◆ What is expected: Take from the listing each line that has the string "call".

◆ Given information:
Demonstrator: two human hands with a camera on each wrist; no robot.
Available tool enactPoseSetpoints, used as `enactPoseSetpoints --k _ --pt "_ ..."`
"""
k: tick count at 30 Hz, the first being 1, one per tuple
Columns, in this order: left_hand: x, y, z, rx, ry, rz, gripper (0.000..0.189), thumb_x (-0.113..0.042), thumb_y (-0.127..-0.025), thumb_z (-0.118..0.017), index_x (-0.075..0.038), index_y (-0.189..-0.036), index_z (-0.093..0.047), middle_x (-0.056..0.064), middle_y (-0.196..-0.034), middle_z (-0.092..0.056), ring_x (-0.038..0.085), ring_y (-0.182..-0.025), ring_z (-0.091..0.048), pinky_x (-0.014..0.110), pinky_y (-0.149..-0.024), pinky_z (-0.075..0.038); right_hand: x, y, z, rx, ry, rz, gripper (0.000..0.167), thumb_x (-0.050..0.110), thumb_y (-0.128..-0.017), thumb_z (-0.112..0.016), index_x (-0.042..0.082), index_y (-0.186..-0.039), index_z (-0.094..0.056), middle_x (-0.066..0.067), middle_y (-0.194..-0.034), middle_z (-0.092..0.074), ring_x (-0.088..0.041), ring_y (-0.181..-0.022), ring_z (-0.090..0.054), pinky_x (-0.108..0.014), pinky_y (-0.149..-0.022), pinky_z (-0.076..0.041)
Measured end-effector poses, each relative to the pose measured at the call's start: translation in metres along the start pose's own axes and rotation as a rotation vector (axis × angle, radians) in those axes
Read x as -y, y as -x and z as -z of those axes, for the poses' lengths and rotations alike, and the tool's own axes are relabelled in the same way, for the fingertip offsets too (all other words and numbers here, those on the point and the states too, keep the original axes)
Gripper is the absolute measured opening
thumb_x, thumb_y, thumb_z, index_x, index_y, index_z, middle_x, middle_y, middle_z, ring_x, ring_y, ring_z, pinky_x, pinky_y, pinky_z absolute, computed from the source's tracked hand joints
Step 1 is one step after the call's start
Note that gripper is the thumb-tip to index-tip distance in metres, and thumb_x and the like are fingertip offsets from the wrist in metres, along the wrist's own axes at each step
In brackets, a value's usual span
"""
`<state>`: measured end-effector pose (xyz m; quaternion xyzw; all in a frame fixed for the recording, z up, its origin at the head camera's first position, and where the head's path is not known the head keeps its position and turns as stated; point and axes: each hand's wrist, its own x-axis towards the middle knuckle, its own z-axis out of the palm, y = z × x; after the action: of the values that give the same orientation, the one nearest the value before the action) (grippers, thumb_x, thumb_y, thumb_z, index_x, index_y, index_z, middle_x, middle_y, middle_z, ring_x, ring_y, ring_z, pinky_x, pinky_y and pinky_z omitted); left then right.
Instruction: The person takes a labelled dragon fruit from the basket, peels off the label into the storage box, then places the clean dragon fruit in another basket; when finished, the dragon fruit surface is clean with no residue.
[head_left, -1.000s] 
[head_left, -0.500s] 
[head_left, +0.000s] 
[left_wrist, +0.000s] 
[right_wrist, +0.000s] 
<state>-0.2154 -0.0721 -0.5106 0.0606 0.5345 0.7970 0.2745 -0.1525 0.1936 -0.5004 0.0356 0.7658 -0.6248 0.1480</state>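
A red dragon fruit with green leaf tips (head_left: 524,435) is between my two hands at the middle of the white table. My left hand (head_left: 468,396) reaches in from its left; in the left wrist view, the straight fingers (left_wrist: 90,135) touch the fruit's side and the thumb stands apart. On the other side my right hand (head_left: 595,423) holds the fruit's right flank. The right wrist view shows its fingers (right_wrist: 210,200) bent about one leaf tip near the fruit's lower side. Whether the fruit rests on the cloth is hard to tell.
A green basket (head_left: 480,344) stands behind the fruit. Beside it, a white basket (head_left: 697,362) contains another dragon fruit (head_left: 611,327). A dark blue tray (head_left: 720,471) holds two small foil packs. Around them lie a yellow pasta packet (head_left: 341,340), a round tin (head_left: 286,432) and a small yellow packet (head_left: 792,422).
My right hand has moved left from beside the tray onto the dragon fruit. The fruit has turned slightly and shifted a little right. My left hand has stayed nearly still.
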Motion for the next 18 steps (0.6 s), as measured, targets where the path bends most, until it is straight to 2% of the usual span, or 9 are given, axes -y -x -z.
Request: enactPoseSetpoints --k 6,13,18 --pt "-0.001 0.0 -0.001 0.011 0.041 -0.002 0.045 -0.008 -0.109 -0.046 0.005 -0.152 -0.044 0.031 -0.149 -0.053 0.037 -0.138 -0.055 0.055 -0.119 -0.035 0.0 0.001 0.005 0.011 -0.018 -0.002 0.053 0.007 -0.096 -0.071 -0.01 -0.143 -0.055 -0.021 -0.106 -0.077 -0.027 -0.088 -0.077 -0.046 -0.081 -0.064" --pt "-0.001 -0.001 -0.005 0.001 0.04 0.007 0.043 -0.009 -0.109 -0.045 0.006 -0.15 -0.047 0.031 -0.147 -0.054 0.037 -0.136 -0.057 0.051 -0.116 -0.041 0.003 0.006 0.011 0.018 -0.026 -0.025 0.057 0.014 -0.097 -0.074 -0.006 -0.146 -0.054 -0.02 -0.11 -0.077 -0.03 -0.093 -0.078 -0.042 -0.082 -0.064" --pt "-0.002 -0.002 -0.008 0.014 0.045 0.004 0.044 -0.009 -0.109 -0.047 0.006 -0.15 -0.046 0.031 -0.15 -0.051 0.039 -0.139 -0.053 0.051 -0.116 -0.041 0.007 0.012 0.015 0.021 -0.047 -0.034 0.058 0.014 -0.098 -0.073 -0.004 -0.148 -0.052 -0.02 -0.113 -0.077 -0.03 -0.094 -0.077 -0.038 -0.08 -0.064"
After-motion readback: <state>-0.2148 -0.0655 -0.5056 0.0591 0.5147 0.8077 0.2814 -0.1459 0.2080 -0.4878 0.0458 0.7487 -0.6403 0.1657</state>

◆ Written answer:
Measured end-effector poses, each relative to the pose measured at the call's start: translation in metres along the start pose's own axes and rotation as a rotation vector (axis × angle, radians) in those axes
Step 1 is one step after the call's start

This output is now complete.